The answer must consist solely of the lines from the start of the records through the line containing "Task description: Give", restated word for word, with no pictures.
┌──
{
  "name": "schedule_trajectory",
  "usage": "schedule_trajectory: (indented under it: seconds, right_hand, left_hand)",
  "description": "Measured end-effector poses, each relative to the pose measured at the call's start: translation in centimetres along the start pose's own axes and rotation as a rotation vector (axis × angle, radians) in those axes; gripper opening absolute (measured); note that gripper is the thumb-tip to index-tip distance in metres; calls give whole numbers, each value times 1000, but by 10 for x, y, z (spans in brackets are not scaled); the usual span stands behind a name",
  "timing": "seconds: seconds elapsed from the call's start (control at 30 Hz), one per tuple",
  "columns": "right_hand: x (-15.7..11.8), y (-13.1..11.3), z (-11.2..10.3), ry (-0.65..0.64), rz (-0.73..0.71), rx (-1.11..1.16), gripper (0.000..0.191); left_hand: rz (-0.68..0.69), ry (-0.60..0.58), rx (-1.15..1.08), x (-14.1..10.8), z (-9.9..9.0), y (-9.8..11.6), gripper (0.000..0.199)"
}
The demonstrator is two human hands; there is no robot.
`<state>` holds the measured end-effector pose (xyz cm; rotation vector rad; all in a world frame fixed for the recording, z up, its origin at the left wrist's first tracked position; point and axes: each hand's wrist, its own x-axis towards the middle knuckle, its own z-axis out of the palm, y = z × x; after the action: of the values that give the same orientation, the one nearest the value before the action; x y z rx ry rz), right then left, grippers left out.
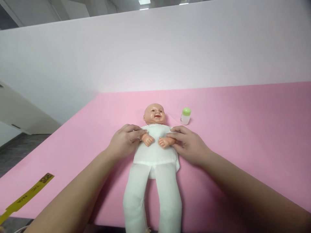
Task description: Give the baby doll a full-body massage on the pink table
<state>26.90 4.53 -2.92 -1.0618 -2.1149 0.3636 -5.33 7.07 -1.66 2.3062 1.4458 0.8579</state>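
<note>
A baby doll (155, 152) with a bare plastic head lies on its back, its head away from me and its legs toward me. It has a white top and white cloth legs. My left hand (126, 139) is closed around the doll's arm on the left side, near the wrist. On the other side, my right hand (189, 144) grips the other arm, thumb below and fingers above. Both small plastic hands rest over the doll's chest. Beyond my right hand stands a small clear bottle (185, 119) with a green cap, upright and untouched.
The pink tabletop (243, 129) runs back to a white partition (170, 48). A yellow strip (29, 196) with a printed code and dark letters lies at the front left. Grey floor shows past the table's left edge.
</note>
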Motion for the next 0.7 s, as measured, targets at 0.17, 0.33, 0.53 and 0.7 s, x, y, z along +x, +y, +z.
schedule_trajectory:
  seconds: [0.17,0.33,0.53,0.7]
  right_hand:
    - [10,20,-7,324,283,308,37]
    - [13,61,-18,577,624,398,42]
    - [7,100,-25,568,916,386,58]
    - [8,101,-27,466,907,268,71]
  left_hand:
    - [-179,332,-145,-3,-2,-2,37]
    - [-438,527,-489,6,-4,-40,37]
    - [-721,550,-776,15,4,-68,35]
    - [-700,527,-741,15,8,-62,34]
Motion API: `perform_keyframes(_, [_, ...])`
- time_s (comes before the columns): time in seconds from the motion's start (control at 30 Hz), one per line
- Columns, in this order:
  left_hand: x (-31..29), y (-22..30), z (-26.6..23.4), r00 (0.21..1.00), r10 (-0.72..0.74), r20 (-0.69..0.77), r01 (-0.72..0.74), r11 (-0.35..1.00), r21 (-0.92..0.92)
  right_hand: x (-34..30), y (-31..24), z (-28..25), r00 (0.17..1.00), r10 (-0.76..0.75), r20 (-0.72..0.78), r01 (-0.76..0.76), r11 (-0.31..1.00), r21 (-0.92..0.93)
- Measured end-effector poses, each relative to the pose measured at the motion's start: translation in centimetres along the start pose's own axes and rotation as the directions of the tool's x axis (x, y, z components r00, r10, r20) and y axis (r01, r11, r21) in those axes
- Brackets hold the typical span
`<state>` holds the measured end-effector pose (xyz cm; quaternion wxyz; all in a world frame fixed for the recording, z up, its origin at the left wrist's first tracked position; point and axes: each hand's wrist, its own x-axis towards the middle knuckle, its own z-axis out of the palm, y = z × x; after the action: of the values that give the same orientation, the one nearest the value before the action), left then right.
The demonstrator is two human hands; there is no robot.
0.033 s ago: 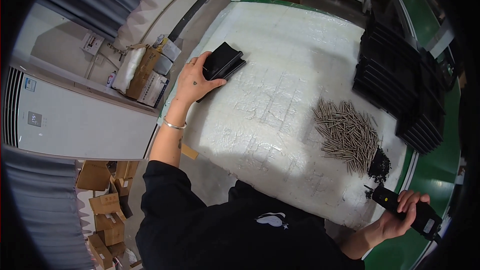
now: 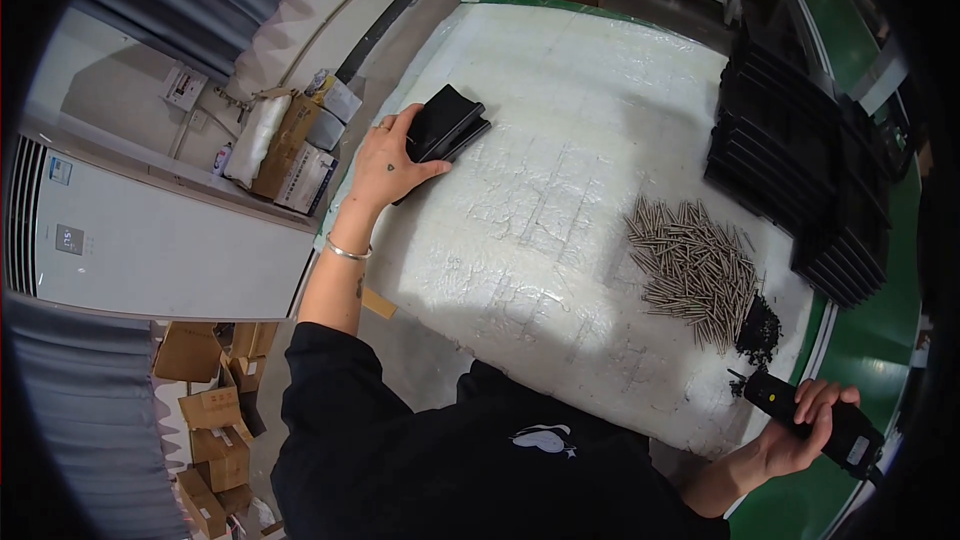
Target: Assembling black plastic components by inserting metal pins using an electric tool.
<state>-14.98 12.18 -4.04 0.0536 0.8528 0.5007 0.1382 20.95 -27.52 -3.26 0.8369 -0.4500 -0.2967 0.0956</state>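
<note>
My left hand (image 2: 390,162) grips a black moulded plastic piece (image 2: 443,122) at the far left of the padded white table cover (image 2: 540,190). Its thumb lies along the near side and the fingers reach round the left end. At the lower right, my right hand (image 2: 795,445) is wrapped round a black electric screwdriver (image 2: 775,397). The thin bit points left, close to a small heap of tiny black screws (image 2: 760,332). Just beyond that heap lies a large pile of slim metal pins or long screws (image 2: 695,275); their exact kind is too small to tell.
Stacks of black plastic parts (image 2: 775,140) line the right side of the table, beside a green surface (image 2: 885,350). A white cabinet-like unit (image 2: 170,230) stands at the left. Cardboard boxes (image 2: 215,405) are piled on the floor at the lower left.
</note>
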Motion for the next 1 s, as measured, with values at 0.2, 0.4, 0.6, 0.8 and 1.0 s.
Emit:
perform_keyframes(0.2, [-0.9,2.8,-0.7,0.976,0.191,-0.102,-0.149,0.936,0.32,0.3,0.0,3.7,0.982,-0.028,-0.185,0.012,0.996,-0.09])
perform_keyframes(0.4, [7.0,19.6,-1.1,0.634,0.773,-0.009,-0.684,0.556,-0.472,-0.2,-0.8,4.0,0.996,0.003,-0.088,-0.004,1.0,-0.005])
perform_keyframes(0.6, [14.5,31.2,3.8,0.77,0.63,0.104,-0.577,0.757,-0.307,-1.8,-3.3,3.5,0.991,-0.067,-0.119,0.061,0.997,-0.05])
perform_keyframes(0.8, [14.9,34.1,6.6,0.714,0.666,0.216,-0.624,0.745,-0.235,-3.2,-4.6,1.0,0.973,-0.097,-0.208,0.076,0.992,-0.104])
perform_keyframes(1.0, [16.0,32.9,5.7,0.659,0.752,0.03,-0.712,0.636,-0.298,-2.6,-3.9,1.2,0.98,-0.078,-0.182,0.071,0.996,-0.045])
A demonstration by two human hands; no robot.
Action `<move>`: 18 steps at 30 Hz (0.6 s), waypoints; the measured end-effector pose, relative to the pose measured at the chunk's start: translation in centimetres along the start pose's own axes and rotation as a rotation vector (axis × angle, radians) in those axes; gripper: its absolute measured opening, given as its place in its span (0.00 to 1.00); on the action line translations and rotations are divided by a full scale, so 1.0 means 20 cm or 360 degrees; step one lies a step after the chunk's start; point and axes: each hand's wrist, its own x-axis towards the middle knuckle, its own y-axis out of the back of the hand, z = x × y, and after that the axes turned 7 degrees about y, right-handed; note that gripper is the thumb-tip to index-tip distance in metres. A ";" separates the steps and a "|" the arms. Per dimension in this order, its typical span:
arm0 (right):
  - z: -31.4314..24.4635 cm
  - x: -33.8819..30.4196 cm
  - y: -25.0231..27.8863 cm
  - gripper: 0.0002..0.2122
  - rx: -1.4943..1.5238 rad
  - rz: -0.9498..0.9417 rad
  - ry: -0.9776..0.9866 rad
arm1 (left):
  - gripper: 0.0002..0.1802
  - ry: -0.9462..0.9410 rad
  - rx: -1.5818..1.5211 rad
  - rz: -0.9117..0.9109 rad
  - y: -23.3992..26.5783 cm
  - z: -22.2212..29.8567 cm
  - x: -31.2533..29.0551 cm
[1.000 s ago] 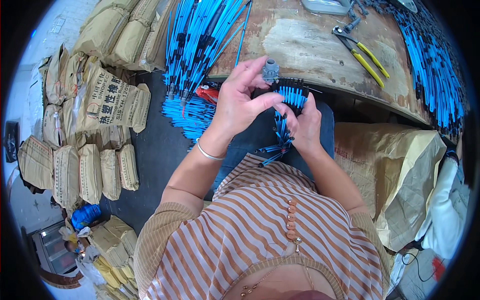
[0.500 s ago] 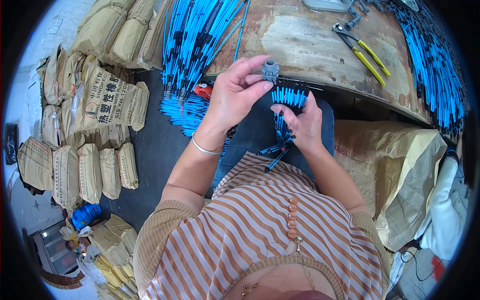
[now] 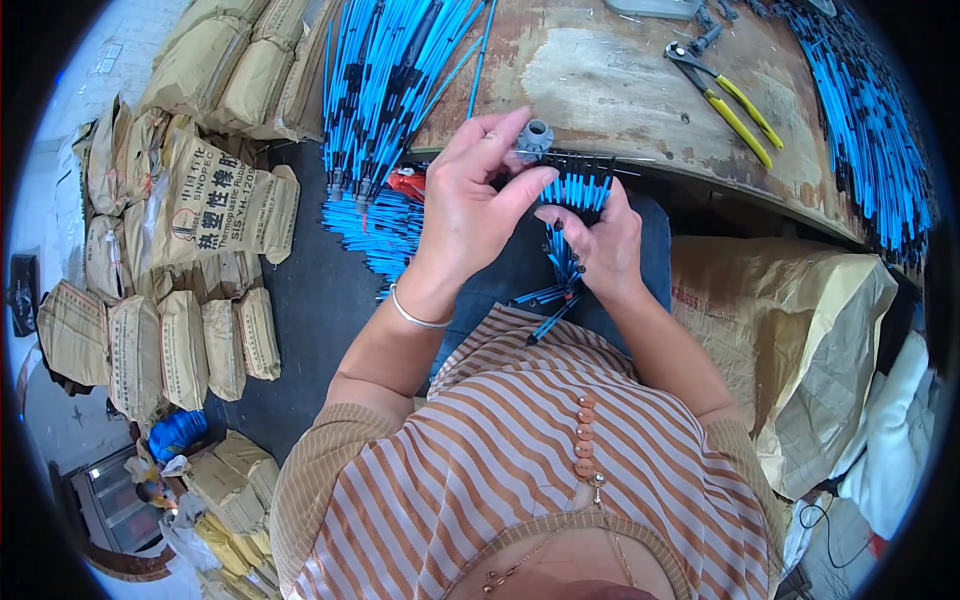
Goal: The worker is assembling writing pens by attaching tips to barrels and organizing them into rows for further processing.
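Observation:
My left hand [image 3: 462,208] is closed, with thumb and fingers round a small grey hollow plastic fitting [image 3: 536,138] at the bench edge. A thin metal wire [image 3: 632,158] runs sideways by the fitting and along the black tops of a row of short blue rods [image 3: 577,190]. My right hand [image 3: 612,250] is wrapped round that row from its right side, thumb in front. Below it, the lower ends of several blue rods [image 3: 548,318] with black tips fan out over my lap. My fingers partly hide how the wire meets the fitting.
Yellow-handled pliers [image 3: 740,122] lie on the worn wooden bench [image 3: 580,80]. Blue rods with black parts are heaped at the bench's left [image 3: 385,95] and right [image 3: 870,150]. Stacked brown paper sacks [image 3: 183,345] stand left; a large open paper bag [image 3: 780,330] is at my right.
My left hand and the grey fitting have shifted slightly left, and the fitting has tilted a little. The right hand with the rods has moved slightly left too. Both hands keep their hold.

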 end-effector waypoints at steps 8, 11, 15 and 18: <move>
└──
## PROBLEM SOLUTION:
{
  "name": "schedule_trajectory",
  "usage": "schedule_trajectory: (indented under it: seconds, right_hand, left_hand)",
  "description": "Measured end-effector poses, each relative to the pose measured at the call's start: translation in centimetres along the start pose's own axes and rotation as a rotation vector (axis × angle, radians) in those axes; gripper opening absolute (measured); note that gripper is the thumb-tip to index-tip distance in metres; calls give whole numbers, each value times 1000, but by 10 for x, y, z (spans in brackets are not scaled); the usual span stands behind a name",
  "timing": "seconds: seconds elapsed from the call's start (control at 30 Hz), one per tuple",
  "columns": "right_hand: x (-15.7..11.8), y (-13.1..11.3), z (-11.2..10.3), ry (-0.65..0.64), rz (-0.73..0.71), rx (-1.11..1.16), gripper (0.000..0.191); left_hand: rz (-0.68..0.69), ry (-0.60..0.58), rx (-1.15..1.08), x (-14.1..10.8), z (-9.9..9.0), y (-9.8..11.6), gripper (0.000..0.199)"
}
The demonstrator is two human hands; there is no robot.
`<state>` holds the measured end-effector pose (xyz cm; rotation vector rad; all in a world frame fixed for the recording, z up, its origin at the left wrist's first tracked position; point and axes: each hand's wrist, its own x-axis towards the middle knuckle, its own z-axis out of the palm, y = z × x; after the action: of the values that give the same orientation, the one nearest the value before the action; x y z rx ry rz), right then left, grippers left out.
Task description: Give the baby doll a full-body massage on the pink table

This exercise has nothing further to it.